WORK TASK: If a line in the listing contains "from", copy it out whole.
++++++++
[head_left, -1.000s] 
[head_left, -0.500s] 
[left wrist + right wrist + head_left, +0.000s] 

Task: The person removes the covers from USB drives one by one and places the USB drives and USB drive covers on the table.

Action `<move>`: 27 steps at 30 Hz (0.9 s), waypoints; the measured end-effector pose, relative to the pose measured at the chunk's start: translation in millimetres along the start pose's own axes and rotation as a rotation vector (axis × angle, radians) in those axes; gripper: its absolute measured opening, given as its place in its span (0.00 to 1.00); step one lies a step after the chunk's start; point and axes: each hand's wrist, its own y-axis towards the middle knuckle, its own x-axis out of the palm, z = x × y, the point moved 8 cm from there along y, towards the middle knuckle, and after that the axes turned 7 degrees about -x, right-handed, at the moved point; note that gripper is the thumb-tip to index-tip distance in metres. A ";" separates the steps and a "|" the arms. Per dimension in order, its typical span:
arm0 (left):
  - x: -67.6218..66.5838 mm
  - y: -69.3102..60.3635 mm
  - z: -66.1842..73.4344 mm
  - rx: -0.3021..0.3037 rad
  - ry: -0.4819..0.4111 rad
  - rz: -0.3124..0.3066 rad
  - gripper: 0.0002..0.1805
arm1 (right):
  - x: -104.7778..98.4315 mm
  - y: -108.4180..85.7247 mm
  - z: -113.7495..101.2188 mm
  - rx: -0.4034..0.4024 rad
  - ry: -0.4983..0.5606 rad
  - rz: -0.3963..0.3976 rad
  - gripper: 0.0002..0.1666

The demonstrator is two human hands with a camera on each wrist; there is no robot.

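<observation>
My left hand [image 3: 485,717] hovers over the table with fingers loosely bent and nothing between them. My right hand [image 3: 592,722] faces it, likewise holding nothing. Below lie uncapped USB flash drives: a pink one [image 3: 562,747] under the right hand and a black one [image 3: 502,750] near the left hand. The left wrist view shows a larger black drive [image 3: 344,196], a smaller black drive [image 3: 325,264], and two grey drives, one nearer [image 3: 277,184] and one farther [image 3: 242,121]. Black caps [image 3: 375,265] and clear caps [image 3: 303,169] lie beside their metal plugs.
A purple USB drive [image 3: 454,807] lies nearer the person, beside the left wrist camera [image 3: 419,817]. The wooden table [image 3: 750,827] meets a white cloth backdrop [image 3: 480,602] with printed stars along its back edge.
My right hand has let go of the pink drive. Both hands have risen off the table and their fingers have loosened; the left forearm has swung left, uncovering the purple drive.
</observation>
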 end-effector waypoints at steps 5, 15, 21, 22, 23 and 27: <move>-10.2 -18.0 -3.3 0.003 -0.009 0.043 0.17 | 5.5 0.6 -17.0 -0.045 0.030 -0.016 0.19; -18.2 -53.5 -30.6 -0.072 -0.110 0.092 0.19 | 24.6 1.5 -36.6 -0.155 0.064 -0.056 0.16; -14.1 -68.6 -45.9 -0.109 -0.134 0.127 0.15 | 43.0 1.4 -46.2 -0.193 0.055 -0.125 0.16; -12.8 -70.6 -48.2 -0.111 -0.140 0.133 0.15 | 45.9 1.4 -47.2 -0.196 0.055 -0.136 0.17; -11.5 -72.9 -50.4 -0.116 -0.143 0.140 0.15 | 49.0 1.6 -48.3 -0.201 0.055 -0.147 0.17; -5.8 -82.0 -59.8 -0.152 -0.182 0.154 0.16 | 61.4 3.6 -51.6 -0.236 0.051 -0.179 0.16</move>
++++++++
TASK ANSWER:
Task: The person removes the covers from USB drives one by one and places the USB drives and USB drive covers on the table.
Action `<move>`: 27 steps at 30 Hz (0.9 s), waypoints; the measured end-effector pose, relative to the pose measured at the chunk's start: translation in millimetres along the start pose's own axes and rotation as a rotation vector (axis × angle, radians) in those axes; gripper: its absolute measured opening, given as its place in its span (0.00 to 1.00); step one lies a step after the chunk's start; point and axes: each hand's wrist, its own y-axis towards the middle knuckle, its own x-axis out of the palm, z = x × y, the point moved 8 cm from there along y, towards the middle knuckle, and after that the axes turned 7 degrees about -x, right-handed, at the moved point; note that gripper is the thumb-tip to index-tip distance in metres. A ";" separates the steps and a "|" the arms. Per dimension in order, its typical span:

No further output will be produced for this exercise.